If you don't love what you're doing, it will ultimately be difficult to stick
with it for any extended period of time (2+ years). However, many startups can
be sold off in that sort of shorter timeframe, making it mostly irrelevant if
you care much for the work.

------
keeptrying
Passion for the field/area which would be affected by your startup.

------
Virax
Changing the world. I can make money in far less risky ways, and I can pursue
my passions in my free time. I am actually somewhat surprised that you managed
to fit the word "lifestyle" and "running your own successful company" into the
same sentence.

Having said that, I seriously doubt I will ever found a startup - I plan to
make a chunk of money and have a life first.

------
mudge
It has been said that a large part of what commonly makes a startup successful
in the end is the persistence and determination of the founders.

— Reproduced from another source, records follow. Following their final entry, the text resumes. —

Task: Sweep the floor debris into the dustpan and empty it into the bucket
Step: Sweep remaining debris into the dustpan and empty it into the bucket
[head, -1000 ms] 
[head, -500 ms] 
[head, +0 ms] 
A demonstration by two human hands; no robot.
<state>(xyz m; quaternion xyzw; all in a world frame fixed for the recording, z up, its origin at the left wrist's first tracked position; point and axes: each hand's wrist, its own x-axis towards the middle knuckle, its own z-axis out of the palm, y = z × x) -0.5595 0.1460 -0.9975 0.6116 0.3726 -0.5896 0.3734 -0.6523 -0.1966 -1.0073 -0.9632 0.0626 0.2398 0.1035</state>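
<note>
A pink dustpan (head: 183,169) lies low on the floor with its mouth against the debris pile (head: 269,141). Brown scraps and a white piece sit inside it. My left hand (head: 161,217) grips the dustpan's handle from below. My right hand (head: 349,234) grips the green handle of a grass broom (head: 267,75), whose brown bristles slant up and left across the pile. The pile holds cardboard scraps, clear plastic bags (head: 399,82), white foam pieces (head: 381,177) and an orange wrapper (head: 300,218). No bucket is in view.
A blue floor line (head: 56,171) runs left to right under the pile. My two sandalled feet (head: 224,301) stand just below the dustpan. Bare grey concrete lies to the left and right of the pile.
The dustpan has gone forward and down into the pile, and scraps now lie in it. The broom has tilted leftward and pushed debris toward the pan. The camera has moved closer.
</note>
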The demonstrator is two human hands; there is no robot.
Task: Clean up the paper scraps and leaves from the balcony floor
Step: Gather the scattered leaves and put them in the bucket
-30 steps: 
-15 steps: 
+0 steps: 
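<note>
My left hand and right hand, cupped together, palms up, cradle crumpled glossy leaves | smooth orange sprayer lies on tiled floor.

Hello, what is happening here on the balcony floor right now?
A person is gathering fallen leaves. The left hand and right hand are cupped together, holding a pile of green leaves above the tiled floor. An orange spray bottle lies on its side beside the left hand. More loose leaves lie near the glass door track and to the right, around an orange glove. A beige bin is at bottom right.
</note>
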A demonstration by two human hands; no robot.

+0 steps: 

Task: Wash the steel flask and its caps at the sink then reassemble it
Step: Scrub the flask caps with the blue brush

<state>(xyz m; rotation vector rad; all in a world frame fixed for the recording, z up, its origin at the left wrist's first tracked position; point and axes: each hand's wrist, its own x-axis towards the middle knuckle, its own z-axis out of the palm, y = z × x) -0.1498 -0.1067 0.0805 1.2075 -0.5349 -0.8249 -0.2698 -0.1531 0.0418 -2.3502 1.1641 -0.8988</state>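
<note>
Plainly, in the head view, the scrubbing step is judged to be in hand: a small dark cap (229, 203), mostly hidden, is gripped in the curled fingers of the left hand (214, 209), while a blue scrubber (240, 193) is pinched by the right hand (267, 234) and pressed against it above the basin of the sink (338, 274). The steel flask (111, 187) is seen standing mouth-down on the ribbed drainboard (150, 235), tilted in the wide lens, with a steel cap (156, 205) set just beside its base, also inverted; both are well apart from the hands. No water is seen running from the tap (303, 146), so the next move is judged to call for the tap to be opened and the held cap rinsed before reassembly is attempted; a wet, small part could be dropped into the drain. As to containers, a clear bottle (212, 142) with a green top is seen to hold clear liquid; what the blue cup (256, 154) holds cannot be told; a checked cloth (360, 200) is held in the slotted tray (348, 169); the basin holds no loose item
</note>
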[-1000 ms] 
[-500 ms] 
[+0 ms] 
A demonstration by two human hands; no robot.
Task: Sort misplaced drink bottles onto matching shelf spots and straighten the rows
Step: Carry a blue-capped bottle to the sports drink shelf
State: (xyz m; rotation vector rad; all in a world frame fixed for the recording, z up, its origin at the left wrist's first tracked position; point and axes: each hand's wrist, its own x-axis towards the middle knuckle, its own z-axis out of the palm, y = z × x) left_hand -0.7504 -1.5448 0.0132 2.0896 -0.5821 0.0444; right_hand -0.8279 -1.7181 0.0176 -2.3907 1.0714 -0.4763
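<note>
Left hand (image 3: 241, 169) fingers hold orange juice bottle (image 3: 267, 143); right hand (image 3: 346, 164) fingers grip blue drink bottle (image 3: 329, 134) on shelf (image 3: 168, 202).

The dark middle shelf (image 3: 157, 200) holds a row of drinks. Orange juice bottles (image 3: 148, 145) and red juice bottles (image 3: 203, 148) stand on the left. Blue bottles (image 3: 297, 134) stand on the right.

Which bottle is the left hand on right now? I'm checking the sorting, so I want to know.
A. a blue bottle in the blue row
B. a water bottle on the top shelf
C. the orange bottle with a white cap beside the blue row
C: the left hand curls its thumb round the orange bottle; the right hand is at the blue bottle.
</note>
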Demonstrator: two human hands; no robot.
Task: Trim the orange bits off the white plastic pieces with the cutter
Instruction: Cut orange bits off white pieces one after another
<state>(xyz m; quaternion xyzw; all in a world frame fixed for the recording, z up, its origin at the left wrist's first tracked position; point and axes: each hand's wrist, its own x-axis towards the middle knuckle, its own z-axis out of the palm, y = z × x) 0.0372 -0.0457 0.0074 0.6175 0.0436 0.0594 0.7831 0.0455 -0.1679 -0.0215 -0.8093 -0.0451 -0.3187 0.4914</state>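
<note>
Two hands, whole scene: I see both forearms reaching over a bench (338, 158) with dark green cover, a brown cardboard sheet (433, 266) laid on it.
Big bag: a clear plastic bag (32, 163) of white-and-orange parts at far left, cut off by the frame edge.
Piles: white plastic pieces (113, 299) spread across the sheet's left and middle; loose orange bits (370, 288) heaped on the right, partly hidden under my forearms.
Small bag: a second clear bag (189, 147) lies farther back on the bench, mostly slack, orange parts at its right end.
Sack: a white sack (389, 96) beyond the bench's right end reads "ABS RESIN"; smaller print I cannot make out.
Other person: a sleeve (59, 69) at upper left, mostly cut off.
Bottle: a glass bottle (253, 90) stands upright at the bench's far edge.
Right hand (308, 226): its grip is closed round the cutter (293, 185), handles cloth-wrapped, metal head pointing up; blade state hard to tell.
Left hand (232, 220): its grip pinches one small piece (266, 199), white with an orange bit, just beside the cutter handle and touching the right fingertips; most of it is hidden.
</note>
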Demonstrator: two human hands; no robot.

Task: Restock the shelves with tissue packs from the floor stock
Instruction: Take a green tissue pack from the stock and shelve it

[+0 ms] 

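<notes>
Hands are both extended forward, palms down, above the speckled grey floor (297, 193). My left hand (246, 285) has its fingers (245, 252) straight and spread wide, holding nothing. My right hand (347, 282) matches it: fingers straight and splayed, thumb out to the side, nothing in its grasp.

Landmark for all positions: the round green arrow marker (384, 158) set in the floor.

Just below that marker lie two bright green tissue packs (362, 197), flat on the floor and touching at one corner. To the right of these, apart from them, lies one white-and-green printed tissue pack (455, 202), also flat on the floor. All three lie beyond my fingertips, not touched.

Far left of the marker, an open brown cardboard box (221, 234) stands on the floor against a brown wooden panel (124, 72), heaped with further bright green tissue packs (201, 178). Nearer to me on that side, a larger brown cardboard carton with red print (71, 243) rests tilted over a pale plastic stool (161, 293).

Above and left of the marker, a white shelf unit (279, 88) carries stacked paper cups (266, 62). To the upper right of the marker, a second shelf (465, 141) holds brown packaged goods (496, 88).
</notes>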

If you can
generate more persistence in yourself by being passionate about what you are
doing, then I think you are more likely to find a way to be successful.

------
mudge
Another incentive for starting a startup is because you have some cool hack
you want to try out.

------
keeptrying
The lifestyle that can be had from running your own successful company.

------
keeptrying
The possibility of riches.

------
wlievens
The order for me would be CDBA. If I were to to it, that is.

------
keeptrying
The idea of starting something successful "from scratch".

------
dpcan
Lifestyle.

------
cgherb911
A, but its not about the money. If you don't have a value proposition you
don't have a business. Is there a pain point that you solve? How painful is
it? Where there is a real need will yield success. And I mean success in the
interpretation that correlates to your business's or NPO's goal.